Victoria West, commonly called Vic West, is a historic neighbourhood of the city of Victoria, British Columbia, Canada, located just west of downtown across Victoria Harbour, bordering on the Township of Esquimalt.

When the Hudson's Bay Company arrived in Victoria in 1842 to establish Fort Victoria, the neighbourhood now known as Victoria West was the site of a village of the Songhees, the aboriginal people of the Victoria area. The Songhees called the Gorge waterway Camossung, named for a girl who turned to stone at the Gorge tidal rapids. Songhees longhouses once extended from Songhees Point to beyond the present day Johnson Street Bridge.

In 1911, the Songhees people relocated to the New Songhees Reserve in Esquimalt to permit industrial development in Victoria West, following protracted negotiations with the band. Compensation included $10,000 per household (approximately $230,000 in 2021 Canadian dollars), which, in contrast to the usual practice, was paid directly to households rather than being held in trust by the Department of Indian Affairs.

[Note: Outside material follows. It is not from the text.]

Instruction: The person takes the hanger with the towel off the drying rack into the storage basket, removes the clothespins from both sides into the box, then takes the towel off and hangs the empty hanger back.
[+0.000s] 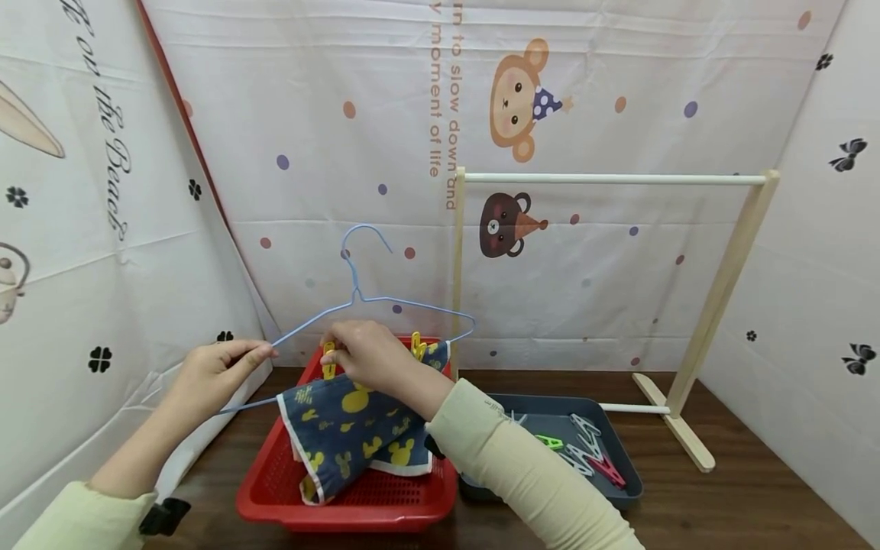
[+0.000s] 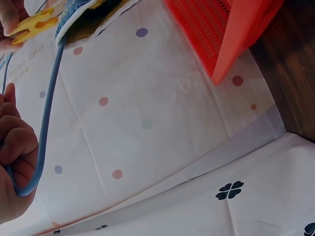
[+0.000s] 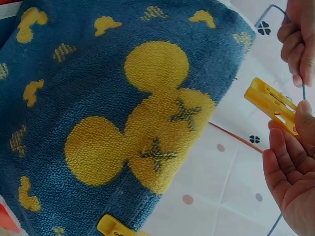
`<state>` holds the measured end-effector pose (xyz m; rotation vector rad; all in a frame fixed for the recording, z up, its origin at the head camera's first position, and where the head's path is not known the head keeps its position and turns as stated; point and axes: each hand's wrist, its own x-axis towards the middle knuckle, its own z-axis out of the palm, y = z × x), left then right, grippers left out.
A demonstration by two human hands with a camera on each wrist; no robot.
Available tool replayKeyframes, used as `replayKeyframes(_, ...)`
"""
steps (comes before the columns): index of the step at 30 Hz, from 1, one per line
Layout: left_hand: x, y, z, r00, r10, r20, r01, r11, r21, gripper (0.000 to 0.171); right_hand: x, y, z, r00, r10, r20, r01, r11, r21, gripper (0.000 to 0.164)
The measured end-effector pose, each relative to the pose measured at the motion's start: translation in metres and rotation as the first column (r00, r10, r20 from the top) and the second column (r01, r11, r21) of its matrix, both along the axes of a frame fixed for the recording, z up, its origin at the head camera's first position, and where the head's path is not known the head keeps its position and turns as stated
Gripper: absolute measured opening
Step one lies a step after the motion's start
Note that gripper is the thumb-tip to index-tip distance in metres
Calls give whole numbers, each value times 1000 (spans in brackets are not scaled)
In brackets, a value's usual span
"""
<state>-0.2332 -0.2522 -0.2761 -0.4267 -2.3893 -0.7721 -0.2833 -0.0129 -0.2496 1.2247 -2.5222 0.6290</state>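
Note:
My left hand (image 1: 218, 374) grips the left end of a blue wire hanger (image 1: 412, 302), held up with its hook on top. A navy towel (image 1: 344, 424) with yellow mouse-head patterns and white edging hangs folded over the hanger's lower bar. My right hand (image 1: 371, 353) pinches a yellow clothespin (image 1: 329, 361) near the towel's upper edge. In the right wrist view, this clothespin (image 3: 270, 103) shows beside the towel (image 3: 147, 98), apart from its edge. A second yellow clothespin (image 1: 417, 346) is on the towel's upper edge farther right.
Below the towel stands a red plastic basket (image 1: 344, 516). Right of it, a dark grey tray (image 1: 622, 451) holds several white clothespins plus green and pink ones. Behind the tray is a wooden rack with a white rail (image 1: 612, 179). Printed cloth walls (image 1: 330, 69) surround the brown table (image 1: 749, 504).

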Motion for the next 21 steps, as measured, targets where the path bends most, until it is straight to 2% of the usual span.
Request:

Much of the residential and early commercial development of Victoria West occurred in the 1890s up until 1913. Residential development was facilitated by the arrival of streetcar service in 1890. While a few expensive homes were located in the neighbourhood, particularly in the area of the Gorge waterway, much of the development in the area was for working-class families. The Esquimalt and Nanaimo Railway line passes through Victoria West, and the roundhouse was located in the neighbourhood. In addition, at one time there were as many as seven shipbuilding companies in the area.

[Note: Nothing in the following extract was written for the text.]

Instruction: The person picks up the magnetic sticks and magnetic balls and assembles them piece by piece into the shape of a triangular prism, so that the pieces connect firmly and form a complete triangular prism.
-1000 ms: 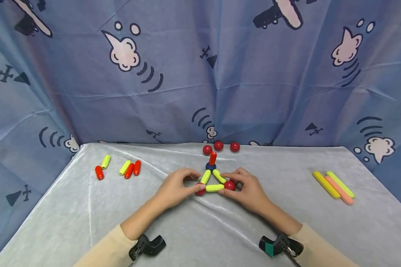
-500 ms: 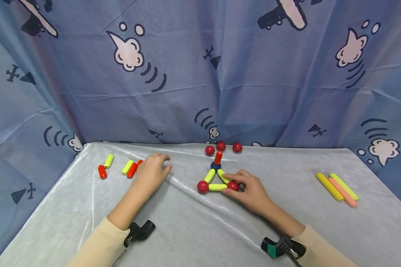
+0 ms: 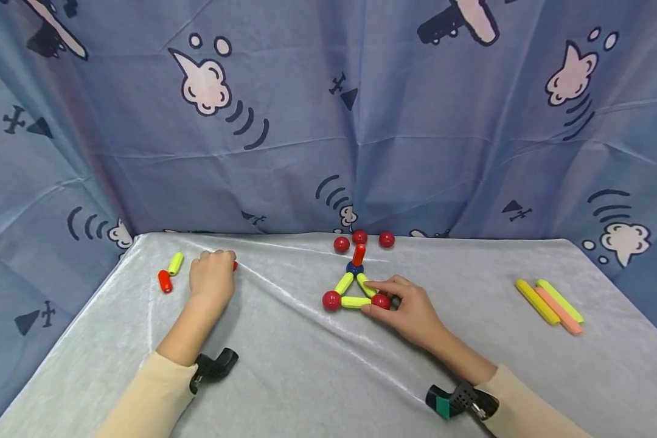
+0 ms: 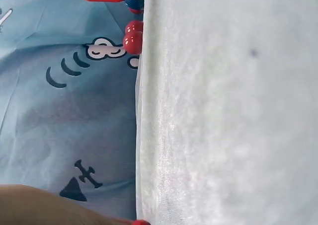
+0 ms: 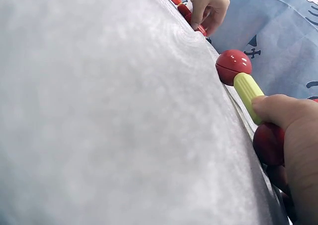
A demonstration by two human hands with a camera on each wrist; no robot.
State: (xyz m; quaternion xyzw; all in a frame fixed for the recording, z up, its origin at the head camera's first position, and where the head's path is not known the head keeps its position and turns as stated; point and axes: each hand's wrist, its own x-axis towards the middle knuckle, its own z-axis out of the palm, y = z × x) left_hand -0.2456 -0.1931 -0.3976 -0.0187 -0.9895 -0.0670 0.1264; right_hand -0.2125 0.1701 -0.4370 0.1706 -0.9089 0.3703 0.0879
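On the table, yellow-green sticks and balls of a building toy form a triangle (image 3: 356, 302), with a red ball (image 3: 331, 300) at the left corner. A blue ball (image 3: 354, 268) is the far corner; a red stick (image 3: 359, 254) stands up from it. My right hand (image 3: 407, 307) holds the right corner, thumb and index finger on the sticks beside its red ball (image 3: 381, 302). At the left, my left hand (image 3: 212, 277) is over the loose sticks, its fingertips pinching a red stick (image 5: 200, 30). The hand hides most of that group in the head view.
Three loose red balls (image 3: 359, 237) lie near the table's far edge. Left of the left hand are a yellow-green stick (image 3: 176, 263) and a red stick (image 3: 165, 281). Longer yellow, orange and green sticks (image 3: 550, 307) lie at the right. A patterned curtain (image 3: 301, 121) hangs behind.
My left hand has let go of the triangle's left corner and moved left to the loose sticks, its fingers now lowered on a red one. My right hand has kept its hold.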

The largest and grandest of the homes built along the Vic West shore of the Gorge was Burleith, the residence built in 1892 by James Dunsmuir, son of Robert Dunsmuir and set among 20 acre of lawns and gardens. While Burleith has been demolished, Roslyn, another smaller grand home remains on Catherine Street. Built in 1890 in the Queen Anne style for Andrew Gray, manager of the Albion Iron Works, Roslyn made an appearance in the movies when actor Bruce Dern leapt from an upstairs balcony.

In 1924 the Johnson Street Bridge bascule bridge was constructed linking Downtown Victoria with Vic West. A second bridge, the Bay Street Bridge, stands where the Point Ellice Bridge was located. On May 26, 1896 an overloaded streetcar of holidaymakers celebrating Queen Victoria's Diamond Jubilee caused the Point Ellice Bridge to collapse, killing 55 people. The Point Ellice Bridge Disaster is the worst transit accident in Canadian history.

As industry left the area in the latter part of the 20th century, an opportunity for redevelopment of the former Songhees lands presented itself, and from the late 1980s condominium development along the harbour facing Downtown Victoria has resulted in an influx of population and spurred redevelopment of other parts of Victoria West, a process that continues with developments such as Dockside Green, the Railyards project and Bayview Place.

Amenities in the area include the Victoria West Community Centre, churches and other services.

In 1984 Spinnaker's brewpub opened on Kimta Road off Esquimalt Road. The Westsong Way, a pedestrian walkway, winds along the shore around Songhees Point, offering views of Downtown Victoria and James Bay across the harbour. Parks and open space also include Victoria West Park, Banfield Park, Barnard Park, and Raynor Park.

The area is served by Victoria West (Vic West) Elementary School.